Closer will join a stable of country-steeped Avett albums that have given the band a high reputation to live up to, a reputation that has afforded them opportunities to share stages with Willie Nelson and friends, as they did recently in Pittsburgh.
From a review of that show: “You know it’s a good night at the Outlaw Music Festival when the Avett Brothers are rocking through “Thank God I’m a Country Boy” with Ketch Secor of Old Crow Medicine Show on fiddle.
“The core of the set was a transcendent triple shot of their finest stuff — Laundry Room, Talk on Indolence, and Head Full of Doubt/Road Full of Promise— delivered right in a row.”

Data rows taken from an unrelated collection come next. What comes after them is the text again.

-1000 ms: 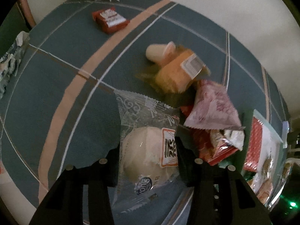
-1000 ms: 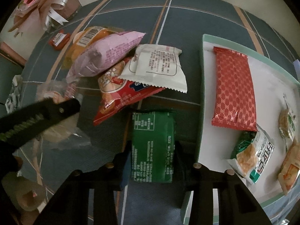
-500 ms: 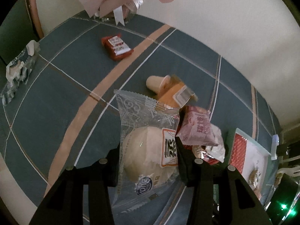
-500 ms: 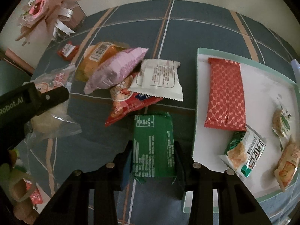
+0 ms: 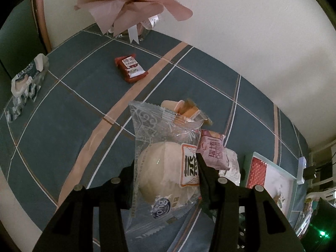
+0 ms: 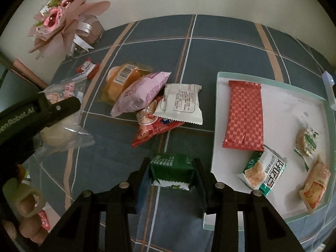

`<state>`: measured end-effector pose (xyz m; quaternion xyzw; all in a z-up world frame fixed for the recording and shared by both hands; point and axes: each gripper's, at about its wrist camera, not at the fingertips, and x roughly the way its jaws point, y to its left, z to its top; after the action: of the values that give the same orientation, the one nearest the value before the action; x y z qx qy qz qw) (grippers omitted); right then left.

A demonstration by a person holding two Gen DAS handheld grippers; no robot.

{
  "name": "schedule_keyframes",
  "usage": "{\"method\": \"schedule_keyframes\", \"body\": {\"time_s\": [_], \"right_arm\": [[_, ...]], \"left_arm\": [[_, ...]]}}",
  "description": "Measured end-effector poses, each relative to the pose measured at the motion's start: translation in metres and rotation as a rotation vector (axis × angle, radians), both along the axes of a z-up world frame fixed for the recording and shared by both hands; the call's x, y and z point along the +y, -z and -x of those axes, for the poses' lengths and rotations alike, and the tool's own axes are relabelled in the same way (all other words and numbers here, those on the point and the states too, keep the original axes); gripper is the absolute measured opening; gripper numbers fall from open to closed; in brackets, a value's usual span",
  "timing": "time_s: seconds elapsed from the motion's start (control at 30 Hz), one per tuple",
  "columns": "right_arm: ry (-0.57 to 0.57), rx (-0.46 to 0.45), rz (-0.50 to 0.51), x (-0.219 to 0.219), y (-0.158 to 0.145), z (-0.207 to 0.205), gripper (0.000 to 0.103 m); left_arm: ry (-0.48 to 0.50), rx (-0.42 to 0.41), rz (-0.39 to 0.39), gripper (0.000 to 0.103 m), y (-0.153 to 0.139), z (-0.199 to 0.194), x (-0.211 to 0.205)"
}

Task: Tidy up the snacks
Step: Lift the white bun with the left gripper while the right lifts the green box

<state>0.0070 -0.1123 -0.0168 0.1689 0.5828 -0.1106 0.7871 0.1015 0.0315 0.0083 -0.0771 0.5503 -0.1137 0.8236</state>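
My left gripper (image 5: 166, 174) is shut on a clear-wrapped pale bun (image 5: 163, 168), held above the blue plaid tablecloth; from the right wrist view that bun (image 6: 61, 126) hangs at the left. My right gripper (image 6: 171, 172) is shut on a green snack packet (image 6: 171, 168), lifted off the cloth beside the white tray (image 6: 218, 113). A pile remains on the cloth: an orange bread pack (image 6: 124, 82), a pink packet (image 6: 140, 94), a white packet (image 6: 180, 103) and a red packet (image 6: 155, 128). On the tray lie a long red bar (image 6: 244, 113) and several small snacks.
A wrapped rose bouquet in a glass vase (image 6: 61, 21) stands at the table's far edge by the wall. A small red packet (image 5: 130, 69) lies near it. A dark striped bag (image 5: 25, 84) sits at the left edge. A hand (image 6: 23, 210) holds the left gripper.
Both grippers have risen with their packets, so the table looks farther away. The green packet has tipped end-on between the right fingers. The bouquet has come into the left wrist view.
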Motion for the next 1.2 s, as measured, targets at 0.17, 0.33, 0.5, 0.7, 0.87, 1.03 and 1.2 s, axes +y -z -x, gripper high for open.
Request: {"method": "schedule_keyframes", "body": {"time_s": [0.17, 0.33, 0.5, 0.7, 0.87, 1.03, 1.2], "right_arm": [[0.0, 0.004, 0.002, 0.005, -0.001, 0.002, 0.041], [-0.008, 0.032, -0.011, 0.009, 0.012, 0.0, 0.039], [-0.036, 0.053, -0.017, 0.015, 0.019, -0.002, 0.039], [-0.051, 0.097, -0.041, 0.021, 0.035, -0.005, 0.04], [-0.044, 0.124, -0.03, 0.021, 0.046, -0.007, 0.042], [-0.007, 0.123, -0.047, 0.013, 0.047, -0.006, 0.051], [0.035, 0.111, -0.05, 0.002, 0.046, -0.004, 0.06]], "left_arm": [[0.01, 0.001, -0.002, 0.049, 0.0, 0.0, -0.001], [0.012, 0.007, -0.003, 0.049, 0.0, -0.001, 0.0], [0.007, 0.019, -0.006, 0.049, 0.002, -0.002, -0.001], [0.014, 0.043, -0.026, 0.049, 0.012, -0.003, -0.007], [0.016, 0.122, -0.051, 0.049, 0.039, -0.008, -0.013], [0.012, 0.167, -0.043, 0.049, 0.053, -0.009, -0.015], [0.012, 0.166, -0.039, 0.05, 0.053, -0.008, -0.016]]}}
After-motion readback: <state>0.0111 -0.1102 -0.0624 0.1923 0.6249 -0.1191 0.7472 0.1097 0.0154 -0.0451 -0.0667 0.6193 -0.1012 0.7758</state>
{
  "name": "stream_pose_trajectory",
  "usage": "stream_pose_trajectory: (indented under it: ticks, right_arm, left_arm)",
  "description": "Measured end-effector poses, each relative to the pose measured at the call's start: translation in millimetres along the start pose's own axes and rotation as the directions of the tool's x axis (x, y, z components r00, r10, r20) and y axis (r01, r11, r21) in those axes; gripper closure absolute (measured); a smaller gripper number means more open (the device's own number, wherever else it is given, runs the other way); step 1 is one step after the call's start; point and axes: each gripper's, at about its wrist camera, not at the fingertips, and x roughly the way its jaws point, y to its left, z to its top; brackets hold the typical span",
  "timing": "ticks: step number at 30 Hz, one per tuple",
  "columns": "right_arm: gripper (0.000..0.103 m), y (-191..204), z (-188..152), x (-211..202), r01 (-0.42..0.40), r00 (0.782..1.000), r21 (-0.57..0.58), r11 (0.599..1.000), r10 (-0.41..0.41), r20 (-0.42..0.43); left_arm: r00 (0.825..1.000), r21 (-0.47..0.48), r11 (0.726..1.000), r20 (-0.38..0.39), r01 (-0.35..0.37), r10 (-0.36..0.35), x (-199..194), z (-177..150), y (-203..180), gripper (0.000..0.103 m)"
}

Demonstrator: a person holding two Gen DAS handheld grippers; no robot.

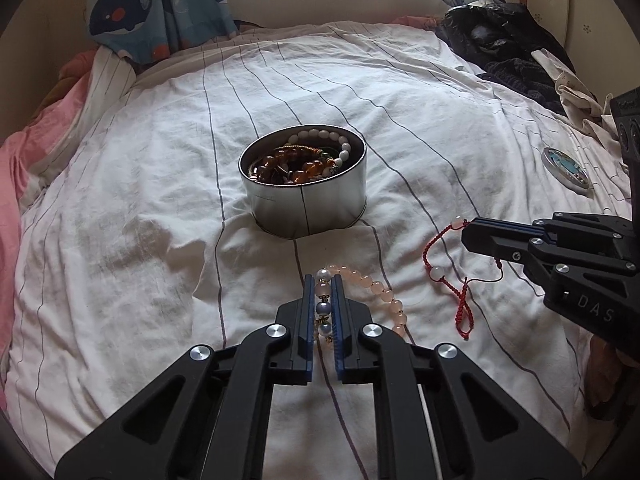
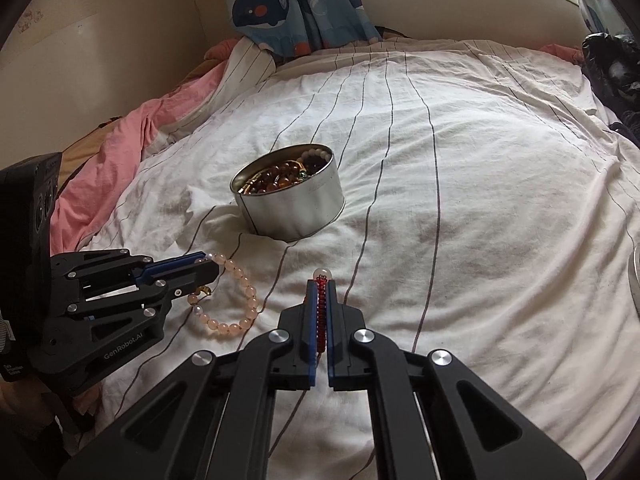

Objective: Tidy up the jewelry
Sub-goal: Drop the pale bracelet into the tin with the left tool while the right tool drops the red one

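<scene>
A round silver tin (image 1: pixel 308 210) (image 2: pixel 294 210) sits mid-bed, holding amber and white bead bracelets. My left gripper (image 1: pixel 322 280) is shut on a pink bead bracelet (image 1: pixel 378 290) with pearl-grey beads between the pads; the rest of it loops on the sheet to the right. In the right wrist view the left gripper (image 2: pixel 208 266) holds the same bracelet (image 2: pixel 240 304). My right gripper (image 2: pixel 321 282) is shut on a red cord bracelet (image 2: pixel 321 312) with a clear bead at the tips. In the left wrist view the right gripper (image 1: pixel 470 230) holds the cord (image 1: pixel 436 256), which hangs in a loop.
A white striped sheet (image 1: pixel 160 200) covers the bed. A round tin lid (image 1: pixel 566 168) lies at the right. Dark clothes (image 1: pixel 508 48) are piled at the far right, a pink blanket (image 2: pixel 120 152) at the left, whale-print curtains (image 2: pixel 288 4) behind.
</scene>
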Motion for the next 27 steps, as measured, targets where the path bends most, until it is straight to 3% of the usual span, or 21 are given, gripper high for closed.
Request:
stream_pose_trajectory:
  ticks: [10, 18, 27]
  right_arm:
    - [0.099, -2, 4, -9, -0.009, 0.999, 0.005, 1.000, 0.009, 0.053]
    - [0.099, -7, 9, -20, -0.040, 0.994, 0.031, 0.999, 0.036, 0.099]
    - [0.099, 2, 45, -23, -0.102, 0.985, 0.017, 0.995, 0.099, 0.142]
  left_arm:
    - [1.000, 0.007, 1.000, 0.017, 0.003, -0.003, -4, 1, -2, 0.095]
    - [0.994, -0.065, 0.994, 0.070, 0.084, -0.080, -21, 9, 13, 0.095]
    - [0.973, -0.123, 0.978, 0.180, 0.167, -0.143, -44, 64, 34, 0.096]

Willie and Old Crow won’t be around at the amphitheater in Bonner Springs, but Lake Street Dive will. The genre-jumping soul/folk/pop band from Boston always delivers a prime live experience.
Show time is 7 p.m. Tickets start at $44.50.
OTHER SHOWS TO KNOW ABOUT
Volker Brothers, June 27 in the Gospel Lounge at Knuckleheads: David George and Erik Voeks write smart pop tunes in the keys of Crowded House, the Everly Brothers, and Michael Penn. This is a release party for Wrecking Ball, a dandy five-song EP.
The Blasters with the Supersuckers and Wayne Hancock, July 3 at Knuckleheads: The Blasters are always a blast of roots-rocking fun. Throw in the hellacious Supersuckers and the hell-bent Wayne Hancock and you’ve guaranteed a long-term memory.
The Felice Brothers, Aug. 16 at the Bottleneck in Lawrence: Brothers prove that an act from New York can muster a worthwhile country-roots vibe.
Buddy Guy, Sept. 17 at the Lied Center in Lawrence: He will turn 83 on July 30. The First Commandment of Live Music: See your legends/elders every chance you can.
Herb Alpert, Oct. 18 at the Midland: The Sultan of the Tijuana Brass just turned 85. See the reference to legends above.